Maybe it should be fixed at psmirnov()side. But still it seems like, aside from the general issues of numerical precision in computing, base::cumsum and rowCumsums do not deviate randomly from one another, but rather base::cumsum seems to be more accurate.

More notes for clarifications.
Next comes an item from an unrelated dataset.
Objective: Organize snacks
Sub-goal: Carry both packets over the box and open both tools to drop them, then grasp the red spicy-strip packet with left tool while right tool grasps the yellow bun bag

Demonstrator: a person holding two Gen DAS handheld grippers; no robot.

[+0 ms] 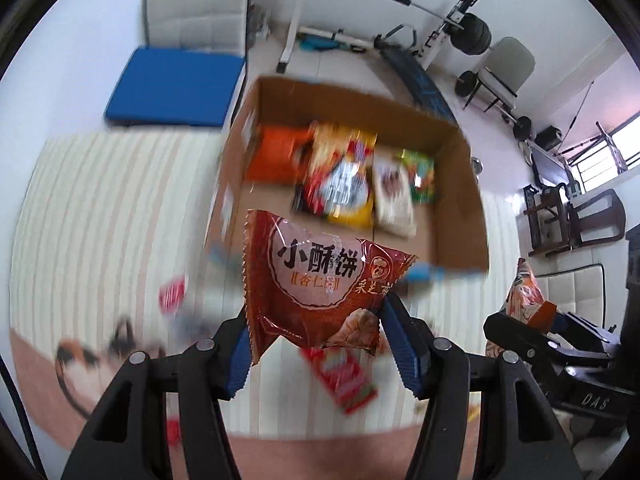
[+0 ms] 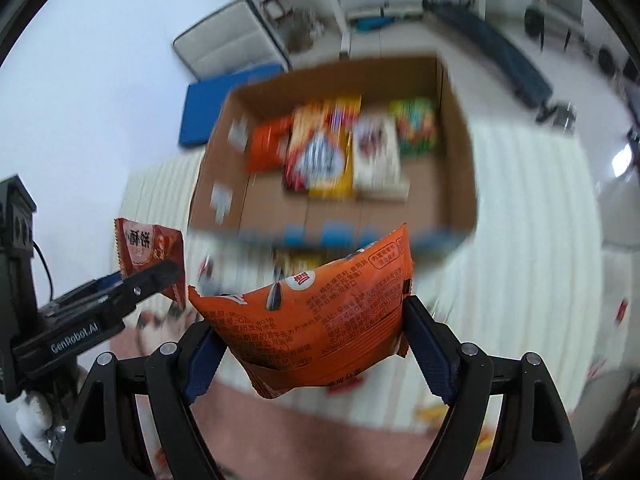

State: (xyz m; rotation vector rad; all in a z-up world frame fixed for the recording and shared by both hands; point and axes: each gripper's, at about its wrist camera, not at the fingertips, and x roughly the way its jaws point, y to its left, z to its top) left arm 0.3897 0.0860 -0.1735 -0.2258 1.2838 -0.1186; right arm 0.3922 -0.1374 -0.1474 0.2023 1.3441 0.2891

The same precision issue happens if we calculate the cumulative sum manually using vanilla addition in R;

my_cumsum <- function(x) {
  y <- double(length(x))
  y[1] <- x[1]
  for (kk in seq(from = 2, to =length(x))) y[kk] <- y[kk-1] + x[kk]
  y
}

For example:

x <- rep(1/11, times = 11L)

y1 <- cumsum(x)
y1 - 1
##  [1] -0.90909091 -0.81818182 -0.72727273 -0.63636364 -0.54545455
##  [6] -0.45454545 -0.36363636 -0.27272727 -0.18181818 -0.09090909
## [11]  0.00000000

y2 <- my_cumsum(x)
y2 - 1
##  [1] -9.090909e-01 -8.181818e-01 -7.272727e-01 -6.363636e-01 -5.454545e-01
##  [6] -4.545455e-01 -3.636364e-01 -2.727273e-01 -1.818182e-01 -9.090909e-02
## [11]  2.220446e-16

y2-y1
##  [1] 0.000000e+00 0.000000e+00 0.000000e+00 0.000000e+00 0.000000e+00
##  [6] 1.110223e-16 1.110223e-16 1.110223e-16 1.110223e-16 1.110223e-16
## [11] 2.220446e-16


y3 <- as.vector(matrixStats::rowCumsums(x, dim. = c(1, length(x))))
y3 - 1
##  [1] -9.090909e-01 -8.181818e-01 -7.272727e-01 -6.363636e-01 -5.454545e-01
##  [6] -4.545455e-01 -3.636364e-01 -2.727273e-01 -1.818182e-01 -9.090909e-02
## [11]  2.220446e-16
y3-y1
##  [1] 0.000000e+00 0.000000e+00 0.000000e+00 0.000000e+00 0.000000e+00
##  [6] 1.110223e-16 1.110223e-16 1.110223e-16 1.110223e-16 1.110223e-16
## [11] 2.220446e-16
y3-y2
##  [1] 0 0 0 0 0 0 0 0 0 0 0

Since y1 != y2 and both can be considered correct ways of calculating the cumulative sum, I think one could argue that psmirnov() is too sensitive to "numeric noise".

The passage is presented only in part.